I had primered/painted 844 with Krylon. Had run out and bought a new can of Krylon, when I sprayed it over the previous spray(day later) the paint wrinkled up and the new Krylon did not seem to cover very well at all also. Anyone experience this? I have it all sanded down, but fearful to spray again. Maybe a coat of clear acrylic, then spray over that?


----------



## dieseldude (Apr 21, 2009)

Jerry- Some paints recommend to paint within 4 hours or after 7 days. I've had a similar problem with Rustoleum on a project. I painted 7 or 8 hours after the first coat and it also wrinkled. You may want to spray your coats closer together (time wise). -Kevin.


----------



## NTCGRR (Jan 2, 2008)

I wonder about their mixes?? I to have had troubles. even now I write on cans which work good and which do not. 
I even warm my cans before .


----------



## Greg Elmassian (Jan 3, 2008)

There was a thread a few months ago about that Krylon had changed formulations in certain paints... search Krylon on the site, maybe you can find that one. 

Greg


----------



## Randy Stone (Jan 2, 2008)

As expected, doing a search on this site is a waste of time. 

Search Krylon. 

It didn't even find this thread.


----------



## Dwight Ennis (Jan 2, 2008)

I just used the "Search" link at upper right( between "My Settings" and "Members"). Left everything as the default and searched for "Krylon"... I got four pages of hits back.


----------



## Bruce Chandler (Jan 2, 2008)

Posted By Dwight Ennis on 05 Mar 2011 07:59 PM 
I just used the "Search" link at upper right( between "My Settings" and "Members"). Left everything as the default and searched for "Krylon"... I got four pages of hits back. 
That's neat - never tried THAT before. And very strange. I just did the same thing and got back only three pages of hits. None for this year, though. I wonder why there's a discrepancy.


----------



## Dwight Ennis (Jan 2, 2008)

Could be that we have our "posts per page" set differently in our profiles Bruce.


----------



## rdamurphy (Jan 3, 2008)

Had exactly the same thing happen - with the same can of Krylon. I painted a Bachmann frameless tank car solid black, had a nice even coat, and it looked good. I had one small section, down low, on one side of the tank that was slightly transparent, so, I hit it with a quick spray from the same can. Everywhere the paint touched, it immediately crinkled. Took out most of the one side. 

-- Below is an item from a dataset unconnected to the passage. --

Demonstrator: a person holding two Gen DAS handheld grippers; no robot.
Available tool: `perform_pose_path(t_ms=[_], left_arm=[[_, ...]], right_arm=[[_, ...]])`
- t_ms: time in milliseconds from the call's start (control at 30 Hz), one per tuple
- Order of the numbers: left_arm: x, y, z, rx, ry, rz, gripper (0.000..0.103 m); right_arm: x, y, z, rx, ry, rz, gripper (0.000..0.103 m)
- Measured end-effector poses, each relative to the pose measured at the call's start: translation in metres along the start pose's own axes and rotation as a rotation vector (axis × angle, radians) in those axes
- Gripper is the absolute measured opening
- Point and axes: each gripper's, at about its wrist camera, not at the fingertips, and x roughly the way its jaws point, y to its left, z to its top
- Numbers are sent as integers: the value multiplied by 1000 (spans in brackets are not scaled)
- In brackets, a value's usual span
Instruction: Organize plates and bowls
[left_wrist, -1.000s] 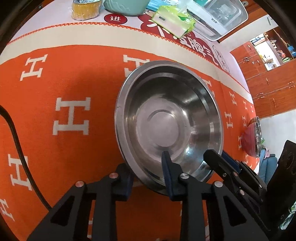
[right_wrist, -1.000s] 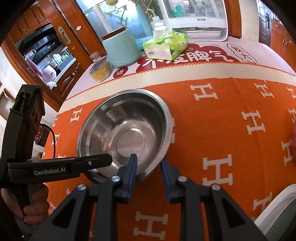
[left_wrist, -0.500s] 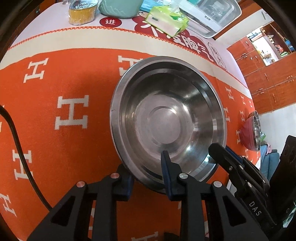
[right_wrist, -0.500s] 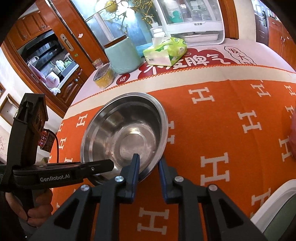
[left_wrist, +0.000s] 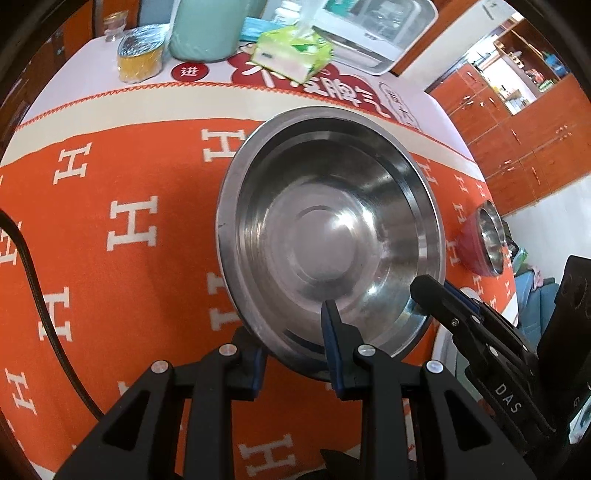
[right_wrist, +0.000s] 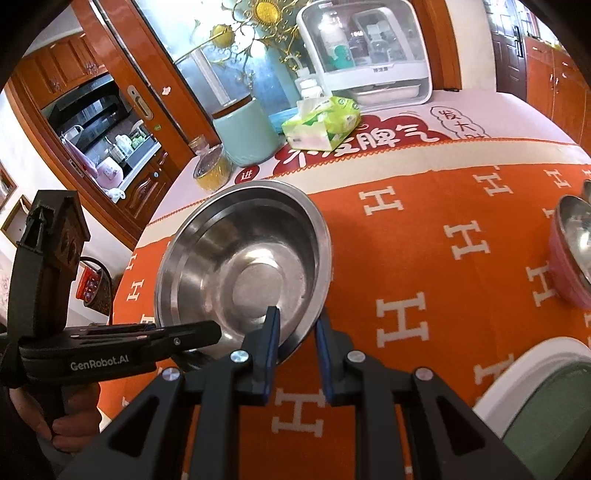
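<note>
I had the steel bowl (left_wrist: 328, 236) pinched by its near rim from 2 sides: my left gripper (left_wrist: 291, 350) and my right gripper (right_wrist: 295, 343) were both clamped on it, one pad inside, one outside, the right one having just tightened. Beyond the bowl stood a tissue pack (left_wrist: 291, 55), a mint canister (right_wrist: 247, 136) and a foil-topped jar (left_wrist: 140, 59). Right of the bowl sat a red bowl (right_wrist: 572, 254), with bare orange cloth (right_wrist: 424, 229) between.
</note>
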Motion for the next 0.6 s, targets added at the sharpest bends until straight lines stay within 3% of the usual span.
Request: perform_pose_path(t_ms=[333, 600], left_arm=[[-18, -35, -38, 63, -27, -6, 25], [-20, -49, -83, 74, 19, -48, 27]], right_arm=[[-39, -7, -28, 6, -12, -28, 18], [-62, -15, -54, 3, 23, -66, 16]])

Yeah. Disassemble. Strip. Clean. Strip some more. Clean. then the Bachmann paint started coming off from the stripper. Cleaned it all up, bought can of model paint and started over. 

Note to self. Never trust Krylon again. 

Funny story, back before the UP bought out the D&RGW, I had the pleasure of visiting the Burnham Shops in Denver to make a delivery, I had some engine parts for an SD-45. I kind of let the shop foreman know I was a foamer, and he offered a tour, including the disassembled SD-45! Too bad it was before cell phone cameras... 

So, anywho, he and I were kind of making fun of model railroaders, even though he knew I was one and a D&RGW modeller at that, and I mentioned the constant bickering between model railroaders about what color "D&RGW Orange" really was. So, I asked him if I could, um, you know, obtain a small sample. So, he offered a whole can! I couldn't believe my luck! 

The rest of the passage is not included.